• **Your instructions**
Only one span of the listing below should come back. It runs from the line with "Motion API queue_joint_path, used" through the line with "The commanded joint", and each of its lines must be reproduced exactly.
*** Block opens ***
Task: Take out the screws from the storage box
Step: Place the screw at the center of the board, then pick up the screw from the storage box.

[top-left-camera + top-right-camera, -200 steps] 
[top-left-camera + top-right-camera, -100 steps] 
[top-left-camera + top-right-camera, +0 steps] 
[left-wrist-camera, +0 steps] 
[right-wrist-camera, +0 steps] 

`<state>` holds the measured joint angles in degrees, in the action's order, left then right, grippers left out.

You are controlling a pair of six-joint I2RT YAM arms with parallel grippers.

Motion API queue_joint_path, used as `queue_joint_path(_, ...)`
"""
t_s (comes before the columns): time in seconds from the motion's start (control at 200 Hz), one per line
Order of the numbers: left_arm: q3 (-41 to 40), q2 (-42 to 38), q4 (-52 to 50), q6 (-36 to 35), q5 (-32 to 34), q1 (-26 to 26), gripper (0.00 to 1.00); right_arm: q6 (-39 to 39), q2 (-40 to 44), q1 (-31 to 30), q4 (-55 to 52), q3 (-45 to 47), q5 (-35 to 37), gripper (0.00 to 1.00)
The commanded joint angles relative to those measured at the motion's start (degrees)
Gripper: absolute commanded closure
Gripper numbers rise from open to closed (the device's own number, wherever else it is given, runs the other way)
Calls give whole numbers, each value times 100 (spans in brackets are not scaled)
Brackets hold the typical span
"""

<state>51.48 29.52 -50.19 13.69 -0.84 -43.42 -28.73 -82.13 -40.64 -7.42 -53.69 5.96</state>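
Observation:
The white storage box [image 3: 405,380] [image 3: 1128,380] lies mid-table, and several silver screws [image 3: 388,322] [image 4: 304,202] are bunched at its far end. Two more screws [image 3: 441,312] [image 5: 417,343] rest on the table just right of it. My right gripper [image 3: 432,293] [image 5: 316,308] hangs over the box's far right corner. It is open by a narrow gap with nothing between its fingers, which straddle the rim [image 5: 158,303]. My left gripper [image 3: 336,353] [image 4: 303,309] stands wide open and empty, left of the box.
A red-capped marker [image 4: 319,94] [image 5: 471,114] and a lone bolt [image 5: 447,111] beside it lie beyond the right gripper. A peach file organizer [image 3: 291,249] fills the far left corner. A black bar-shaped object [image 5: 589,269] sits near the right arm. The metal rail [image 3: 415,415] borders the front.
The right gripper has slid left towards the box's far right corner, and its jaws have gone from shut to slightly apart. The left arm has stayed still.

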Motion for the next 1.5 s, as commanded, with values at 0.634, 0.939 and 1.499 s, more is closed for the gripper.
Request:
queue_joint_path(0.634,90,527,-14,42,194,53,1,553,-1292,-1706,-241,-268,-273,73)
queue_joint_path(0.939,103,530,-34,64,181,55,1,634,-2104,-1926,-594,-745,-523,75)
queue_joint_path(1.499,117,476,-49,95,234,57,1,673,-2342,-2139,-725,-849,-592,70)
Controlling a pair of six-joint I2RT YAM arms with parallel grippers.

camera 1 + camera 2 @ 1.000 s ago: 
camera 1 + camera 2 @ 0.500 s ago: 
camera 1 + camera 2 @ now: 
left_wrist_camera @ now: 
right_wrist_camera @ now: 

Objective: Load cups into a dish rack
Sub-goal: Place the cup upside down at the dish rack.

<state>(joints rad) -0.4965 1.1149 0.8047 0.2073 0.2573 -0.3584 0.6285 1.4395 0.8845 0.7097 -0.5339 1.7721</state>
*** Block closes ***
• **Your response**
Motion API queue_joint_path, used as `queue_joint_path(_, ...)`
"""
t_s (comes before the columns): time in seconds from the motion's start (control at 200 Hz), one per line
Order of the numbers: left_arm: q3 (-41 to 40), q2 (-42 to 38), q4 (-52 to 50), q6 (-36 to 35), q5 (-32 to 34), q1 (-26 to 26), gripper (0.00 to 1.00); right_arm: q6 (-39 to 39), q2 (-40 to 44), q1 (-31 to 30), q4 (-55 to 52), q3 (-45 to 47), q5 (-35 to 37), gripper (0.00 to 1.00)
The commanded joint angles relative to those measured at the motion's start (degrees)

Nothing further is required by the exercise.